Note on Importing the Library

Despite the library being named check-swear, when you import it into your Python project, you will need to replace the hyphen (-) with an underscore (_) This is a common convention in Python packaging because Python modules and packages cannot have hyphens in their names. The hyphen is not a valid character for Python identifiers, so it's replaced with an underscore for the actual package name.

import check_swear

Usage

from check_swear import SwearingCheck

sch = SwearingCheck() # create filter

rude_comment = "а не пошел бы ты нахуй, дружище"
friendly_comment = "svm - алгоритм машинного обучения"

sch.predict(rude_comment)
# [1]

sch.predict_proba(rude_comment)
# [0.9822432776183899]

sch.predict(friendly_comment)
# [0]

sch.predict_proba(friendly_comment)
# [0.027772391001567764]

Model and Regular Expression Checks

The library utilizes a pre-trained SVM (Support Vector Machine) model for profanity detection, which is adept at classifying text but isn't flawless. To enhance accuracy, each comment undergoes a preliminary scan with two sets of regular expressions before the machine learning model processes it. These regex checks aim to catch clear profanity patterns. If you wish to bypass this regex pre-check for any reason, you can set the reg_pred=False parameter when using the filter.

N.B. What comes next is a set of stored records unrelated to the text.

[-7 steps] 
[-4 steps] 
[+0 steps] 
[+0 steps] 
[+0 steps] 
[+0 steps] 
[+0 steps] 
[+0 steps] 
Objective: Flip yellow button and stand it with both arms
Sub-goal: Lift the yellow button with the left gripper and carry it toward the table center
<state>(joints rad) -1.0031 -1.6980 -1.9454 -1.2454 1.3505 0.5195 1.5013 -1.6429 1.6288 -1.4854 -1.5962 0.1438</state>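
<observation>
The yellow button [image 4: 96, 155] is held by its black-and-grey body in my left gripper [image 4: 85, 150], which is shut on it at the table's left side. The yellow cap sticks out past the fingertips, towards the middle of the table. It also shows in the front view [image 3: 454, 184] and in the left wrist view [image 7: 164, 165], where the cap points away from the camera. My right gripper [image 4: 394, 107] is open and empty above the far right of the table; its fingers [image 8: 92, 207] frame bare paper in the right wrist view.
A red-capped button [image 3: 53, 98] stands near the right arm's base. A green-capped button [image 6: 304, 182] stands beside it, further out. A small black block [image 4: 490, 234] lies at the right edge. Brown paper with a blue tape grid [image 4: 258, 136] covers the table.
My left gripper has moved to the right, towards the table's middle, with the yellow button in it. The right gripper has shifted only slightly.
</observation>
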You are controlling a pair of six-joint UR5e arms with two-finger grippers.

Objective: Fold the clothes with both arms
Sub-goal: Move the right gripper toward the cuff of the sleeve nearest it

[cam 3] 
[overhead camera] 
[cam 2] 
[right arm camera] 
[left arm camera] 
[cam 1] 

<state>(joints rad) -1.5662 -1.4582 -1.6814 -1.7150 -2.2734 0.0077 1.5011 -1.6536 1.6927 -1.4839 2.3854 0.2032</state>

clear_ml_sch = SwearingCheck(reg_pred=False)

hard2detect = "а вот это охуеньчик))"

clear_ml_sch.predict_proba(hard2detect)
# [0.02542796]

sch.predict_proba(hard2detect)
# [0.5127139801037626]

Understanding Probability Scores: Even benign comments sometimes contain character sequences that resemble profane words, which could lead the filter to assign a roughly 30% probability of the comment being offensive. It's a cautious indicator, hinting at potential profanity without outright condemnation. If the regular expression engine detects a match in our default list or any custom list you supply, the probability jumps to around 50%, reflecting a stronger suspicion. Keep in mind that despite the robust training on over 700,000 comments, the nuances of language and the ever-evolving lexicon of slang can sometimes elude even the most sophisticated models. We are committed to continuously expanding our dataset of profane words and phrases.

Additional Features of check-swear

  • Custom Stop Words List: Enhance regular expression detection by adding your own list of stop words.

  • Flexible Input Formats: The model accepts both single strings and lists of strings for analysis.

  • Bin Parameter: Divide large texts into manageable bins parts for efficient processing.

  • Transliteration Support: The library understands transliteration, recognizing Russian words written with English letters, making it robust in handling a variety of text inputs.

adv_sch = SwearingCheck(reg_pred=True, bins=3, stop_words=["питон"])

long_comment = "буду с тобой асболютно честен но твой проект на питоне это просто абсолютно полная hueta.."

adv_sch.predict_proba(long_comment)
# [0.02110824940143035, 0.5090685358094555, 0.9741733209291503]

adv_sch.output_text_
# ['буду с тобой асболютно честен', 'но твой проект на питоне', 'это просто абсолютно полная hueta..']

# array of strings
array_comment = ["всем привет", "ты s__УкА blYa"]

adv_sch.predict_proba(array_comment)
# [0.023436897211045367, 0.9999479672960417]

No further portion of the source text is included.